• WHAT THE TASK REQUIRES: Work out the number of lines below containing the word "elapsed" and give nothing besides it.

• MATERIAL PROVIDED:
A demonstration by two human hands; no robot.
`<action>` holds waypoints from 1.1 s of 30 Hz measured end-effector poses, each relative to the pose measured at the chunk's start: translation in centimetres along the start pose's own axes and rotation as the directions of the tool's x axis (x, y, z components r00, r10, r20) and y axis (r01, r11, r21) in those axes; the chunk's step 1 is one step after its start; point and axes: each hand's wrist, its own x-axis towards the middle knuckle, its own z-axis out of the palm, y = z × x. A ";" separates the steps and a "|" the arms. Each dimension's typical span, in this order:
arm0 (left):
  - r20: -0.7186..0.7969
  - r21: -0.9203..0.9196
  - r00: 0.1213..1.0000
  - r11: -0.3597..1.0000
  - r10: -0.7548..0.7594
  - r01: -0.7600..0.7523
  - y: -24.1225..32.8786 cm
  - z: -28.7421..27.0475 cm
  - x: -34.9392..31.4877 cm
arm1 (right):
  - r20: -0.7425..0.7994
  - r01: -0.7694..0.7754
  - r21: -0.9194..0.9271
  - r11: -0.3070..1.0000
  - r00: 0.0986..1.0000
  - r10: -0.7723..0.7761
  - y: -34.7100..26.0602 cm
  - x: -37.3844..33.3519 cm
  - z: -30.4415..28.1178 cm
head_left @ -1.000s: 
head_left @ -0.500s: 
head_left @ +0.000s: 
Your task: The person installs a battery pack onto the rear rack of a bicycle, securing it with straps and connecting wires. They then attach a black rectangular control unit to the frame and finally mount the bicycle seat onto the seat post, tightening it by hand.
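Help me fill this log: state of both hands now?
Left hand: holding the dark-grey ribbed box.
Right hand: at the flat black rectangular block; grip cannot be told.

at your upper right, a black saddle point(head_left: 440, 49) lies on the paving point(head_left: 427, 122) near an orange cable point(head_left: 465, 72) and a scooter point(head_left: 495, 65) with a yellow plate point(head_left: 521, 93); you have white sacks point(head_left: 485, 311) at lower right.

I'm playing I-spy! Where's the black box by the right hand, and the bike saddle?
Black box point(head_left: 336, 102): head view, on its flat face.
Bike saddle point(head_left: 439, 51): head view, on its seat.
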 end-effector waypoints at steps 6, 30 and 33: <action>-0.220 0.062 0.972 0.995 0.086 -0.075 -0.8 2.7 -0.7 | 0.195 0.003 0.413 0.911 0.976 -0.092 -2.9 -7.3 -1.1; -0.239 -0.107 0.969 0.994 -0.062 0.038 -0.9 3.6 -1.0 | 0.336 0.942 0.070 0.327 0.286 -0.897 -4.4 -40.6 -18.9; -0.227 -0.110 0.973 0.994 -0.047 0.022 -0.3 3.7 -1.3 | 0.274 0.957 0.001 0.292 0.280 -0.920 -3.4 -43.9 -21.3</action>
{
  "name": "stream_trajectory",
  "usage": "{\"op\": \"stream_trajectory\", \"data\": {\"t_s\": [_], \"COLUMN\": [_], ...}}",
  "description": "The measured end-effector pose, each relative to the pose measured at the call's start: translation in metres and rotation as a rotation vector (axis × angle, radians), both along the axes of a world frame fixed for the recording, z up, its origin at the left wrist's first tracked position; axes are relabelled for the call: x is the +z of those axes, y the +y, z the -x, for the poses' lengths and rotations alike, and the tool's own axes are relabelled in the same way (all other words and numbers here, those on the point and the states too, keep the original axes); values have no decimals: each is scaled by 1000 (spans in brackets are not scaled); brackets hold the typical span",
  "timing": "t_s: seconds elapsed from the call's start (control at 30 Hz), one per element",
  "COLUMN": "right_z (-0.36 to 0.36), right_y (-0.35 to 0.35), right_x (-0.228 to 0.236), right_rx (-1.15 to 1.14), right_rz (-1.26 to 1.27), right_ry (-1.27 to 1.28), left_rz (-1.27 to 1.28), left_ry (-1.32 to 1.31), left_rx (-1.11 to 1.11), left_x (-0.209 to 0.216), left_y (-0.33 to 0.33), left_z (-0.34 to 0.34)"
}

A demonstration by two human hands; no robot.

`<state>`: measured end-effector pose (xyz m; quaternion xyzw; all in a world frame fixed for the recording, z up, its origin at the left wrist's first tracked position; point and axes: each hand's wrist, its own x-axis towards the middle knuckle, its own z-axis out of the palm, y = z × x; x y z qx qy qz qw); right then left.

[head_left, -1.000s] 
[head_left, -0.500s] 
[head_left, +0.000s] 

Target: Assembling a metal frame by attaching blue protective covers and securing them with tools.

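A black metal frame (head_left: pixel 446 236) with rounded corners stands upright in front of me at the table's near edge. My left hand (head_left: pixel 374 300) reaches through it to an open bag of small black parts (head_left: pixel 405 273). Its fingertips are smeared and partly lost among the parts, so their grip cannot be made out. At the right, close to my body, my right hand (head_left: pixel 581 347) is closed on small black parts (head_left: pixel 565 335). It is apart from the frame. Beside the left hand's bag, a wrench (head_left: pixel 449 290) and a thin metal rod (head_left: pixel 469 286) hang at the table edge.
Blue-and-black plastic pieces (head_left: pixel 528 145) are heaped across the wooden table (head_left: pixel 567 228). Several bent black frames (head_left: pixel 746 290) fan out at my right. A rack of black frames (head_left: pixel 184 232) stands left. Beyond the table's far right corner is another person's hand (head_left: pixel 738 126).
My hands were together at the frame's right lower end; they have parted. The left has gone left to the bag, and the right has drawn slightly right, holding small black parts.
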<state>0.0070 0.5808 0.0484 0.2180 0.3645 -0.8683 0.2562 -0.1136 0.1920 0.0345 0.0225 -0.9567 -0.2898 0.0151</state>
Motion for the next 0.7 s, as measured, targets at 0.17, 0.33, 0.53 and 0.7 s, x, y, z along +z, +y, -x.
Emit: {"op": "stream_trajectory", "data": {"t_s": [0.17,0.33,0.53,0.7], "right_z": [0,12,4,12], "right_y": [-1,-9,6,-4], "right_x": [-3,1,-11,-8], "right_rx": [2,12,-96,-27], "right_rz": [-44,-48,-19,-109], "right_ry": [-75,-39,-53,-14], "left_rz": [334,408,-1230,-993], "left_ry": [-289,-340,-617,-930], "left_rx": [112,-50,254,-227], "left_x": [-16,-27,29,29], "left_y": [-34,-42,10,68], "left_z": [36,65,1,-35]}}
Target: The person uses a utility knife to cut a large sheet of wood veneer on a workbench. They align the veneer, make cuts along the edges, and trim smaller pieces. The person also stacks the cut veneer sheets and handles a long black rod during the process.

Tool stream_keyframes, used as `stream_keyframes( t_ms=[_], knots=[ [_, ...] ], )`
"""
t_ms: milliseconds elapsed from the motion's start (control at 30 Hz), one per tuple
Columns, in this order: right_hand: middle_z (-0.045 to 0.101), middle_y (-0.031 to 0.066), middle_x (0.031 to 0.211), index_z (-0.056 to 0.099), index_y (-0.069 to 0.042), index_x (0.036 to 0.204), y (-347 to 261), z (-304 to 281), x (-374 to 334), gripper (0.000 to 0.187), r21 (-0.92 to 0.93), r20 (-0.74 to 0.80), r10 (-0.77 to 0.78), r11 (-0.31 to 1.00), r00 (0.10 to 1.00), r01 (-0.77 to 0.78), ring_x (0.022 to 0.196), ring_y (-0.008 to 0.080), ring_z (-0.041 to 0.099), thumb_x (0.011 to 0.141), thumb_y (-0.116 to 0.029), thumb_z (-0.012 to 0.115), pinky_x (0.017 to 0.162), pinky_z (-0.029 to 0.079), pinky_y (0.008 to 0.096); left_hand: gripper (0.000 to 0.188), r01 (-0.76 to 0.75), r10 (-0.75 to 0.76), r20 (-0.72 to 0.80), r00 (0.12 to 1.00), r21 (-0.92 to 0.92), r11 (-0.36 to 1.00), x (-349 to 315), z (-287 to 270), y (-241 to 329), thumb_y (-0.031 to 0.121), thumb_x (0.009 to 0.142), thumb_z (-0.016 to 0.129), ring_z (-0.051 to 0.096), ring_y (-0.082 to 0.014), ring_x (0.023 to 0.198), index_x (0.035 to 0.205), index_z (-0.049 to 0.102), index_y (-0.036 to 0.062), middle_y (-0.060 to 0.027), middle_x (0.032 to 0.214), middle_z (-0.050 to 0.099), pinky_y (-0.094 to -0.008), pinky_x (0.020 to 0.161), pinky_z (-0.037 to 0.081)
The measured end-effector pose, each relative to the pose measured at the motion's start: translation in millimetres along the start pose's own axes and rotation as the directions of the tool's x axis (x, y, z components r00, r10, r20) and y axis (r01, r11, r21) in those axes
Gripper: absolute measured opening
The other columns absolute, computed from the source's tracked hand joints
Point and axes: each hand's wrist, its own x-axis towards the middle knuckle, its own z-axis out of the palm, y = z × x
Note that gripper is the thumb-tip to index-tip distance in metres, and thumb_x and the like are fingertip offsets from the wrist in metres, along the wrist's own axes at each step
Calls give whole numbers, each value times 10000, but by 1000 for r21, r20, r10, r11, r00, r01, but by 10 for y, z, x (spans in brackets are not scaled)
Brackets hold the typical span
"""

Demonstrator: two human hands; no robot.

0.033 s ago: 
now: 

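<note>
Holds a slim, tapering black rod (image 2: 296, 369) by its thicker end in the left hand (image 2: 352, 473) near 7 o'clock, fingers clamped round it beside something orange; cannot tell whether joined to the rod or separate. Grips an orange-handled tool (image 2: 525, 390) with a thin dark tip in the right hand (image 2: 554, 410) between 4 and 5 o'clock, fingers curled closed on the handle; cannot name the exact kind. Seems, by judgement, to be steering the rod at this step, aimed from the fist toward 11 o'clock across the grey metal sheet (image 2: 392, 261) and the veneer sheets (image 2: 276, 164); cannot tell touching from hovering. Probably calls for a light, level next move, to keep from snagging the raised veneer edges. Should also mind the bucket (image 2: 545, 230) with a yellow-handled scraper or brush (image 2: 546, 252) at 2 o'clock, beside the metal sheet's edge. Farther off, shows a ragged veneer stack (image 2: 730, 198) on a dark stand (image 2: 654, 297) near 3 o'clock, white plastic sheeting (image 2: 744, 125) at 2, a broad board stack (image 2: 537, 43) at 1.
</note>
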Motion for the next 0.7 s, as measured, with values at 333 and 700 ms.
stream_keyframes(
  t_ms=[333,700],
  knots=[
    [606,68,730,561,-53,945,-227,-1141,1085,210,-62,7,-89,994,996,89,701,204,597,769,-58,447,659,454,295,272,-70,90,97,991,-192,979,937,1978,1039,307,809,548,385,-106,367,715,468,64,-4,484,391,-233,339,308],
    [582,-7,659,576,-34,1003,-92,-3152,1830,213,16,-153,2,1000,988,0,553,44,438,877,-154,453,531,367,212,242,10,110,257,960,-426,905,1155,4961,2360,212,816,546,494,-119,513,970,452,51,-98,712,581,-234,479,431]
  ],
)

• RESPONSE BOX: 2